The developers came under fire from residents after being given planning permission to convert the former Crookes Valley Methodist Church into flats last April.
Campaigners voiced fears the proposals threatened the character of the building, which had fallen into a state of disrepair and had been invaded by squatters and used for illegal raves following its closure in 2002. Objectors also warned a potential influx of students, which the flats are aimed at, would impact on other residents.
Developers iFor Homes, based in Leeds, are now urging the community to get behind the revamp as work begins on phase one of the £4m project – 32 bed spaces ready for the start of term in September.
Architects have been forced to go back to the drawing board on a number of occasions to ensure designs stick to the 106 planning conditions imposed on the Grade II-listed Victorian building, including preservation of a large stained glass window.
David Hancock, operations manager for iFor Homes, said: “The bed spaces are quite high-end and luxurious. The accommodation is close to the university but it isn’t just for students. It could be for young professionals too. We never specify them. These aren’t egg boxes, they’re all really large double rooms which are breaking away from the stereotype of traditional student housing.
“There have been so many conditions but keeping the character of the church was something we wanted to do anyway.
“I didn’t understand some of the objections.
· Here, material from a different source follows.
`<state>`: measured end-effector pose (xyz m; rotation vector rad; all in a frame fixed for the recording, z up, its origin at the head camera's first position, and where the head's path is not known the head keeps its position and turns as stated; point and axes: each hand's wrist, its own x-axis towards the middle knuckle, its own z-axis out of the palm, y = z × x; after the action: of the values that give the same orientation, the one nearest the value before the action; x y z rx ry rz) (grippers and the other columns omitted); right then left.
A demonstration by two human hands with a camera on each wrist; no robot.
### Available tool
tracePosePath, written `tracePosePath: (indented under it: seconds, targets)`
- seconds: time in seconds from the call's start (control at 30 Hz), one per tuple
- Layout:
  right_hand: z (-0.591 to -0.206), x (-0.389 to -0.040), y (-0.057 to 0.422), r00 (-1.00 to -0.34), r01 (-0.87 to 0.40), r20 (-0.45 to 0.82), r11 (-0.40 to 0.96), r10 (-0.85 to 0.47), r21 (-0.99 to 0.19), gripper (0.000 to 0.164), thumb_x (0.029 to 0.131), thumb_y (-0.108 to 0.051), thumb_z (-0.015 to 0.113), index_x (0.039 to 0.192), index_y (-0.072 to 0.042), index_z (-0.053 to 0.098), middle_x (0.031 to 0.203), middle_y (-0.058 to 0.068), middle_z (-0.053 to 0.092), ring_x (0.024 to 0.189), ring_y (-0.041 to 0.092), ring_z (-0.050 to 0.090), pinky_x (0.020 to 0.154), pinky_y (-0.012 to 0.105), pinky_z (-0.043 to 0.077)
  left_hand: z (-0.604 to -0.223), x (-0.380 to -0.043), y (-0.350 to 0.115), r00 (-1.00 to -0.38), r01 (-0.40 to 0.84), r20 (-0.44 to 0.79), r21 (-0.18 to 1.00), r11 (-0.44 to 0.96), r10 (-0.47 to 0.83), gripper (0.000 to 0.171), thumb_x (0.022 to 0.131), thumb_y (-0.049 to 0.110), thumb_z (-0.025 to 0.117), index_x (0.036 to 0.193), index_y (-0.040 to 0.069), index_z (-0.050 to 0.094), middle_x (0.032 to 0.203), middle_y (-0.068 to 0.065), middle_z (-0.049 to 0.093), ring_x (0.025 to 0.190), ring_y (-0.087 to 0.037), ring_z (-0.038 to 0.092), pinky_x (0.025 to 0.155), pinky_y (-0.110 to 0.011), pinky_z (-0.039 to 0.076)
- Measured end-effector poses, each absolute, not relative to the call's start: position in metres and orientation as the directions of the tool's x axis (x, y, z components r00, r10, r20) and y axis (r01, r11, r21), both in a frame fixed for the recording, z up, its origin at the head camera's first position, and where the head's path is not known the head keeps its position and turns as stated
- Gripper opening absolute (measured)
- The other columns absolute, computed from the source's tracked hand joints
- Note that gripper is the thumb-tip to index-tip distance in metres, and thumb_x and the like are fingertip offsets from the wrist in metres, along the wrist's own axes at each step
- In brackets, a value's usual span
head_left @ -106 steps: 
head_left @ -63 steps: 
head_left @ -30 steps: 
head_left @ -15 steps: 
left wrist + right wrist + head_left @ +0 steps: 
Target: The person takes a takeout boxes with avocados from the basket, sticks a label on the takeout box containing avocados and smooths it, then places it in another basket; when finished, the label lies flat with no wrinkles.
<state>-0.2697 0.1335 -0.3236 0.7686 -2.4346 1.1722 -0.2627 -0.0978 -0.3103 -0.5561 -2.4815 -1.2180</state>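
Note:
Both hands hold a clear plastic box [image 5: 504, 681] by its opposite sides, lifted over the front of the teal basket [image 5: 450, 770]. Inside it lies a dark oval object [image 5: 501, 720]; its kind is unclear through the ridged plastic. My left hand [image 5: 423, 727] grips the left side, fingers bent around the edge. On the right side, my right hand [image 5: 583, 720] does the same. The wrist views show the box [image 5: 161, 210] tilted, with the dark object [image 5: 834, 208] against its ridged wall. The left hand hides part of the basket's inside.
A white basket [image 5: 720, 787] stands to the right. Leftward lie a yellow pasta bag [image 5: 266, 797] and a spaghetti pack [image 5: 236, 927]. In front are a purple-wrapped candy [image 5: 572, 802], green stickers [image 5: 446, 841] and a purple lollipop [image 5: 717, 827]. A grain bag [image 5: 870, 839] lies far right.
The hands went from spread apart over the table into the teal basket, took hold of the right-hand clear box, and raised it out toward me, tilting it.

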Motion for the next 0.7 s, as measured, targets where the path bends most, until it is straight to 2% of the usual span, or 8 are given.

I could understand if we were wanting to rip it all out or knock it down but we’re investing millions of pounds.
The second phase of the project, which will see a total of 102 bed spaces – a mixture of three to seven-bed cluster apartments – available to rent is due for completion by next July.
Architect Ann Daw, a resident of Crookesmoor who objected to the plans, said: “I am very glad something is being done to the building but the problem with the way it is being made means it is something that will not easily be undone if 40 years down the line they want to do something different with it.”